Peter Drucker is wrong.

We used to live in a world where measurables were really important.

Henry Ford was famous for saying, “You can have your car in any color you want, as long as it’s black.” Black dried faster than any other color. If we could improve speed, we could improve profits.

This mindset made us all very rich.

But now, that game we signed to play and the promise we were made is broken. Now, the gap between the rich and the poor is growing out of hand. Now, we have a whole generation of students graduating without a promise of a job and a mountain of debt. Now, we are realizing that all this stuff that freed us of poverty hasn’t actually fulfilled us.

There is an alternative: Each and every one of us has the capacity to do what only humans can do—human work. Human work is our ability to care. To show up. To say here I made this and I hope that it changes you. Its emotional labor. Its generosity and respect. It’s seeking equality and opportunity for those who don’t have it.

How can you put a price on looking someone in the eye with total empathy and telling them you are here for them? You can’t. Nor should you.

Let me be clear, measuring is important. Measuring and testing is part of the foundation of science. The thing about profit is that it is easy to measure. If it went up, it must mean we had a good year. I have a hard time with this.

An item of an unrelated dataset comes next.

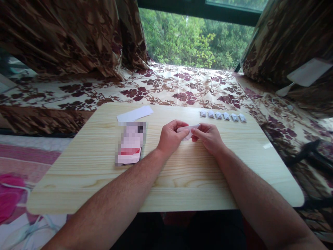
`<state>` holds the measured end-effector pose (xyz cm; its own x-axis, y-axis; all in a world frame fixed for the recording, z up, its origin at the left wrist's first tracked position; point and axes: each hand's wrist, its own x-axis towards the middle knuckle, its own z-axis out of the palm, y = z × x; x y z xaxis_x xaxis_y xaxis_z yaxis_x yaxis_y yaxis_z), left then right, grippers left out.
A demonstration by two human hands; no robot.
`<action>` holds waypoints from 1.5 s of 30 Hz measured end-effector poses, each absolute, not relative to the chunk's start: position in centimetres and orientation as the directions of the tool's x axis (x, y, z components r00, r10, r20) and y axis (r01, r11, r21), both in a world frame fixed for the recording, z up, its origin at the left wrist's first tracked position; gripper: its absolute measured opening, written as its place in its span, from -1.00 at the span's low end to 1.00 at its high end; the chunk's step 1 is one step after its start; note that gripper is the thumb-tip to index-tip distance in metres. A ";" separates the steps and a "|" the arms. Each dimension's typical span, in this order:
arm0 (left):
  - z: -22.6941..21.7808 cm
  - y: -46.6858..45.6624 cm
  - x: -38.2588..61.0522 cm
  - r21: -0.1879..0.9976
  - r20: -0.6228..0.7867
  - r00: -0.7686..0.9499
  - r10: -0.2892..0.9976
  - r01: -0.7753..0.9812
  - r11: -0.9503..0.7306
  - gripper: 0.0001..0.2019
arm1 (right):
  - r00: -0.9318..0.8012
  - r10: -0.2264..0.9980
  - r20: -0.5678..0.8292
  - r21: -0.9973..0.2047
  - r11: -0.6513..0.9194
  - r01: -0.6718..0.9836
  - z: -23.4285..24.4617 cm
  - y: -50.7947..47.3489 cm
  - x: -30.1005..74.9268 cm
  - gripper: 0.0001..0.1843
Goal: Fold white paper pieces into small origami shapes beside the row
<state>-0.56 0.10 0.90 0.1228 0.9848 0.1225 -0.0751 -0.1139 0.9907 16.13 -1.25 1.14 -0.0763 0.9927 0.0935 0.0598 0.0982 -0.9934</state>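
Observation:
Both hands meet over the middle of the wooden table (187, 194), pinching a small piece of white paper (190, 131) that looks folded. My left hand (171, 137) is closed on its left side, the thumb lying on top. On the right side, my right hand (208, 136) grips it between thumb and curled fingers. The fingers hide part of the paper, so its exact shape cannot be made out. Beyond my right hand, several small folded paper pieces (219, 115) stand in a row. White paper strips (135, 114) lie at the table's far left.
A phone (130, 158), partly pixelated, lies left of my left hand. Behind the table runs a floral-covered ledge (187, 86) below a window, with patterned curtains (85, 34) at both sides. A white lamp (308, 73) stands at the right. Pink cloth (10, 194) and cables are at lower left.

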 end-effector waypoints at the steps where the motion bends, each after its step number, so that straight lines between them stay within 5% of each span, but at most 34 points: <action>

How do you define a good year? Well, if you helped someone make a quantum leap, I think that was a good day. If you helped someone do something they could never do, also a good day. Put enough good days like that together, maybe you had a good year. You can’t measure the impact, not it the short-term at least. It’s easier to point to magical digits and bits than face the fact that we’re on the hook for helping each other.

Each of us has infinite worth and infinite potential. You can’t put a number on that. The world wants to continue to strip our humanity. The sooner we quit putting a numeric value on people and the human work we do, the sooner we can bring it back.